What is required: I need all the entries repeated exactly as written.

Records:
# # # # #

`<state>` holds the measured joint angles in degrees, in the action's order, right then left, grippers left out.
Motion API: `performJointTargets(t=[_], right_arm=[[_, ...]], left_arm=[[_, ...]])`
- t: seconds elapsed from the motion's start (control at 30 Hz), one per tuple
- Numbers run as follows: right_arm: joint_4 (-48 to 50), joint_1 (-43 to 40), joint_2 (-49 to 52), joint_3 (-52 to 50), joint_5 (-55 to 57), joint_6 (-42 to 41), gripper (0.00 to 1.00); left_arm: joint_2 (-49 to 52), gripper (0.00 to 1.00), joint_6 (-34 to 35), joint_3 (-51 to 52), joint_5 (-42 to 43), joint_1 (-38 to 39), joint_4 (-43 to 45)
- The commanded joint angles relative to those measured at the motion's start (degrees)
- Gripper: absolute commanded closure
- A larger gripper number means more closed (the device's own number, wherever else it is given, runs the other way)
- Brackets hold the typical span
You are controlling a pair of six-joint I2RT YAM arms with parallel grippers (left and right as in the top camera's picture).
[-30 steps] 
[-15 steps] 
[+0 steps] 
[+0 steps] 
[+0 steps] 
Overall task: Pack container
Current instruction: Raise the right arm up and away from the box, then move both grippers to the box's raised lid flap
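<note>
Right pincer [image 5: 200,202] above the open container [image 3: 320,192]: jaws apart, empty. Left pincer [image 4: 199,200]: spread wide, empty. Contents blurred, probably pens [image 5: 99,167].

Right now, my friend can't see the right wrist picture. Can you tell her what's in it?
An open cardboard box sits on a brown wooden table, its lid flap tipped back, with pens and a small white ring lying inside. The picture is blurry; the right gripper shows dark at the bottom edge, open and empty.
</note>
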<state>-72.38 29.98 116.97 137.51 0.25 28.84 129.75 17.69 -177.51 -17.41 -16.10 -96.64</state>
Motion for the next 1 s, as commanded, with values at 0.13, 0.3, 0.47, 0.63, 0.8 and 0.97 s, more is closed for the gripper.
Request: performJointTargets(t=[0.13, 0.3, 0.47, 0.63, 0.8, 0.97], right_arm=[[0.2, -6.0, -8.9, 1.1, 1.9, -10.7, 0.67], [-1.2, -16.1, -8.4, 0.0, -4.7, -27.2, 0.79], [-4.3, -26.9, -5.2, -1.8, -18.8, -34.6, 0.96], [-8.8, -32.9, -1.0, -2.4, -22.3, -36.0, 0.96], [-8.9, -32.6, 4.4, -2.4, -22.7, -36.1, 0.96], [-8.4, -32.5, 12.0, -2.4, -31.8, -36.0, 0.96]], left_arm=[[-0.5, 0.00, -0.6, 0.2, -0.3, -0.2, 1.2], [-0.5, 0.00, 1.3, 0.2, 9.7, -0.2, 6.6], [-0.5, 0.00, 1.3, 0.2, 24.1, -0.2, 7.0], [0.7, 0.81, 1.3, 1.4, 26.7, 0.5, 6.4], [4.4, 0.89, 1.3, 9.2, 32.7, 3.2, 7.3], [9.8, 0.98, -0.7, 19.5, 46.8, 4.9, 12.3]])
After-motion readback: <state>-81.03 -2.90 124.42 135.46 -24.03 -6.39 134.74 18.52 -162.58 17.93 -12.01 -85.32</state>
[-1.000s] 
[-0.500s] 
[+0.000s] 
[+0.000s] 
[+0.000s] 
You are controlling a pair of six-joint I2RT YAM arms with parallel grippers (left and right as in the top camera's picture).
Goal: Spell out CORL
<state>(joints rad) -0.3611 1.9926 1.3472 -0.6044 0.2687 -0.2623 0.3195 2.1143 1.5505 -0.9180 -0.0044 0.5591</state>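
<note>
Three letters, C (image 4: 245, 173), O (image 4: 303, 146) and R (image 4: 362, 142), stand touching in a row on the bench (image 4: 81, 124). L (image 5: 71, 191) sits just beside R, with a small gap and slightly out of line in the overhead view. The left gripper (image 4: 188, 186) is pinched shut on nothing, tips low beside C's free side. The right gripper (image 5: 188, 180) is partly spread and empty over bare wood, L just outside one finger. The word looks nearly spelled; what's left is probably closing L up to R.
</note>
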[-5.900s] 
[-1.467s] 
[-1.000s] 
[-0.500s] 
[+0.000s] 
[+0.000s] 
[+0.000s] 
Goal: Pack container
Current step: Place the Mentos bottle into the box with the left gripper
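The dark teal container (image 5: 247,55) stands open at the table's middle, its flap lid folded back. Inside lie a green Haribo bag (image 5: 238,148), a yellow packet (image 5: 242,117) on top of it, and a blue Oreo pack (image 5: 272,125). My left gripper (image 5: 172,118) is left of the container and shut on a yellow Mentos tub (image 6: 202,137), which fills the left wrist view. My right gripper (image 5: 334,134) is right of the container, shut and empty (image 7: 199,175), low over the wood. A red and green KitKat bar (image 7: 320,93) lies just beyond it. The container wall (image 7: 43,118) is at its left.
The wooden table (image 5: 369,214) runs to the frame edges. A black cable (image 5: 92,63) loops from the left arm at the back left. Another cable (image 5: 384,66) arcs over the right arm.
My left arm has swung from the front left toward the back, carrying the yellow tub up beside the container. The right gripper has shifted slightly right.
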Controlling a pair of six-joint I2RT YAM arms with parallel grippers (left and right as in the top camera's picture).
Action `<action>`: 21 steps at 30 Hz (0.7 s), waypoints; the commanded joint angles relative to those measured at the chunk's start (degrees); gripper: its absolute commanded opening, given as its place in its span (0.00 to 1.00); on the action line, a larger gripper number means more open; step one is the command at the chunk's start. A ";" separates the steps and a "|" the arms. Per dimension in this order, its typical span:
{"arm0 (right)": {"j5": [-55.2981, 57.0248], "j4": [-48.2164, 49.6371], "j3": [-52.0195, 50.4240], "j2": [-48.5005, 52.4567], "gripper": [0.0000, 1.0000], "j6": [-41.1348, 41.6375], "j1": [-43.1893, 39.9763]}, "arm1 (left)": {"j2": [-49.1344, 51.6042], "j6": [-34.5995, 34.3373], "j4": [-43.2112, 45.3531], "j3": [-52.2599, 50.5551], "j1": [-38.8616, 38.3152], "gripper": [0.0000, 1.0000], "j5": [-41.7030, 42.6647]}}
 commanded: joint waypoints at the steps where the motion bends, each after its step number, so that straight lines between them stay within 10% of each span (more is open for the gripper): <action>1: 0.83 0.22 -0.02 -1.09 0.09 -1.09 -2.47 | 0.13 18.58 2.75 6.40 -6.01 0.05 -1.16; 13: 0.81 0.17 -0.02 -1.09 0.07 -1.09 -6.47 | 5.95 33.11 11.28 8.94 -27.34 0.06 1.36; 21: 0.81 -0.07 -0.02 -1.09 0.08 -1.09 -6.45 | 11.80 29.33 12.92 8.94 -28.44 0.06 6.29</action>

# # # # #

Exercise result:
`<state>` holds the measured joint angles in degrees, in the action's order, right then left, grippers left out.
Motion API: `performJointTargets(t=[_], right_arm=[[_, ...]], left_arm=[[_, ...]])`
- t: seconds elapsed from the motion's start (control at 30 Hz), one per tuple
- Numbers run as follows: right_arm: joint_4 (-48 to 50), joint_1 (-43 to 40), joint_2 (-49 to 52), joint_3 (-52 to 50), joint_5 (-55 to 57), joint_6 (-42 to 41), gripper (0.00 to 1.00); left_arm: joint_2 (-49 to 52), gripper (0.00 to 1.00), joint_6 (-34 to 35), joint_3 (-51 to 52), joint_5 (-42 to 43), joint_1 (-38 to 39), joint_4 (-43 to 45)
- The commanded joint angles relative to those measured at the motion's start (degrees)
- Gripper: absolute commanded closure
- A larger gripper number means more closed (the device's own number, wherever else it is given, runs the other way)
- Brackets hold the typical span
You are controlling a pair of six-joint I2RT YAM arms with parallel grippers (left and right as in the top camera's picture).
[-30 steps] 
[-15 steps] 
[+0 steps] 
[+0 steps] 
[+0 steps] 
Overall task: Pack container
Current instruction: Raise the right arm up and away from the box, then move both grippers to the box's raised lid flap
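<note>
Right pincer [image 5: 200,202] above the open container [image 3: 320,192]: jaws apart, empty. Left pincer [image 4: 199,200]: spread wide, empty. Contents blurred, probably pens [image 5: 99,167].

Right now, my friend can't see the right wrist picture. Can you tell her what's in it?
An open cardboard box sits on a brown wooden table, its lid flap tipped back, with pens and a small white ring lying inside. The picture is blurry; the right gripper shows dark at the bottom edge, open and empty.
</note>
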<state>-72.38 29.98 116.97 137.51 0.25 28.84 129.75 17.69 -177.51 -17.41 -16.10 -96.64</state>
Motion for the next 1 s, as commanded, with values at 0.13, 0.3, 0.47, 0.63, 0.8 and 0.97 s, more is closed for the gripper.
Request: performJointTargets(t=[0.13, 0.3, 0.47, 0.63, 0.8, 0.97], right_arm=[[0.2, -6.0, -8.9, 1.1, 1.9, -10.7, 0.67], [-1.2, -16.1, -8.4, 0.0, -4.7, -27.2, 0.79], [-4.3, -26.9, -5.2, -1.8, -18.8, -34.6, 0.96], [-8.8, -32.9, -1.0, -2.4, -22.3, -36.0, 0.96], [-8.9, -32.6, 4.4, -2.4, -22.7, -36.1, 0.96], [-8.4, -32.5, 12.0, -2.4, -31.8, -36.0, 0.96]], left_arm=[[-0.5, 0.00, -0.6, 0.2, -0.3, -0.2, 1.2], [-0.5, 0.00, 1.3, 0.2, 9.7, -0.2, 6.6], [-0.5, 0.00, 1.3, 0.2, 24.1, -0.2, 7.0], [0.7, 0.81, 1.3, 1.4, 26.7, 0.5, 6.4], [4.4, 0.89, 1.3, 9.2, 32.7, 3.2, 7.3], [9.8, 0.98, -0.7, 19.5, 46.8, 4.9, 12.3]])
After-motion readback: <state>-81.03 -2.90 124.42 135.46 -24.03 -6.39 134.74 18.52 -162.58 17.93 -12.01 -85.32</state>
[-1.000s] 
[-0.500s] 
[+0.000s] 
[+0.000s] 
[+0.000s] 
You are controlling a pair of six-joint I2RT YAM arms with parallel grippers (left and right as in the top camera's picture).
Goal: Spell out CORL
<state>(joints rad) -0.3611 1.9926 1.3472 -0.6044 0.2687 -0.2623 0.3195 2.1143 1.5505 -0.9180 -0.0044 0.5591</state>
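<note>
Three letters, C (image 4: 245, 173), O (image 4: 303, 146) and R (image 4: 362, 142), stand touching in a row on the bench (image 4: 81, 124). L (image 5: 71, 191) sits just beside R, with a small gap and slightly out of line in the overhead view. The left gripper (image 4: 188, 186) is pinched shut on nothing, tips low beside C's free side. The right gripper (image 5: 188, 180) is partly spread and empty over bare wood, L just outside one finger. The word looks nearly spelled; what's left is probably closing L up to R.
</note>
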[-5.900s] 
[-1.467s] 
[-1.000s] 
[-0.500s] 
[+0.000s] 
[+0.000s] 
[+0.000s] 
Goal: Pack container
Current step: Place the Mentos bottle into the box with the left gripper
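The dark teal container (image 5: 247,55) stands open at the table's middle, its flap lid folded back. Inside lie a green Haribo bag (image 5: 238,148), a yellow packet (image 5: 242,117) on top of it, and a blue Oreo pack (image 5: 272,125). My left gripper (image 5: 172,118) is left of the container and shut on a yellow Mentos tub (image 6: 202,137), which fills the left wrist view. My right gripper (image 5: 334,134) is right of the container, shut and empty (image 7: 199,175), low over the wood. A red and green KitKat bar (image 7: 320,93) lies just beyond it. The container wall (image 7: 43,118) is at its left.
The wooden table (image 5: 369,214) runs to the frame edges. A black cable (image 5: 92,63) loops from the left arm at the back left. Another cable (image 5: 384,66) arcs over the right arm.
My left arm has swung from the front left toward the back, carrying the yellow tub up beside the container. The right gripper has shifted slightly right.
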Controlling a pair of six-joint I2RT YAM arms with parallel grippers (left and right as in the top camera's picture).
Action `<action>`: 21 steps at 30 Hz (0.7 s), waypoints; the commanded joint angles relative to those measured at the chunk's start (degrees); gripper: its absolute commanded opening, given as its place in its span (0.00 to 1.00); on the action line, a larger gripper number means more open; step one is the command at the chunk's start. A ";" separates the steps and a "|" the arms. Per dimension in this order, its typical span:
{"arm0 (right)": {"j5": [-55.2981, 57.0248], "j4": [-48.2164, 49.6371], "j3": [-52.0195, 50.4240], "j2": [-48.5005, 52.4567], "gripper": [0.0000, 1.0000], "j6": [-41.1348, 41.6375], "j1": [-43.1893, 39.9763]}, "arm1 (left)": {"j2": [-49.1344, 51.6042], "j6": [-34.5995, 34.3373], "j4": [-43.2112, 45.3531], "j3": [-52.2599, 50.5551], "j1": [-38.8616, 38.3152], "gripper": [0.0000, 1.0000], "j5": [-41.7030, 42.6647]}}
 commanded: joint waypoints at the steps where the motion bends, each after its step number, so that straight lines between them stay within 10% of each span (more is open for the gripper): <action>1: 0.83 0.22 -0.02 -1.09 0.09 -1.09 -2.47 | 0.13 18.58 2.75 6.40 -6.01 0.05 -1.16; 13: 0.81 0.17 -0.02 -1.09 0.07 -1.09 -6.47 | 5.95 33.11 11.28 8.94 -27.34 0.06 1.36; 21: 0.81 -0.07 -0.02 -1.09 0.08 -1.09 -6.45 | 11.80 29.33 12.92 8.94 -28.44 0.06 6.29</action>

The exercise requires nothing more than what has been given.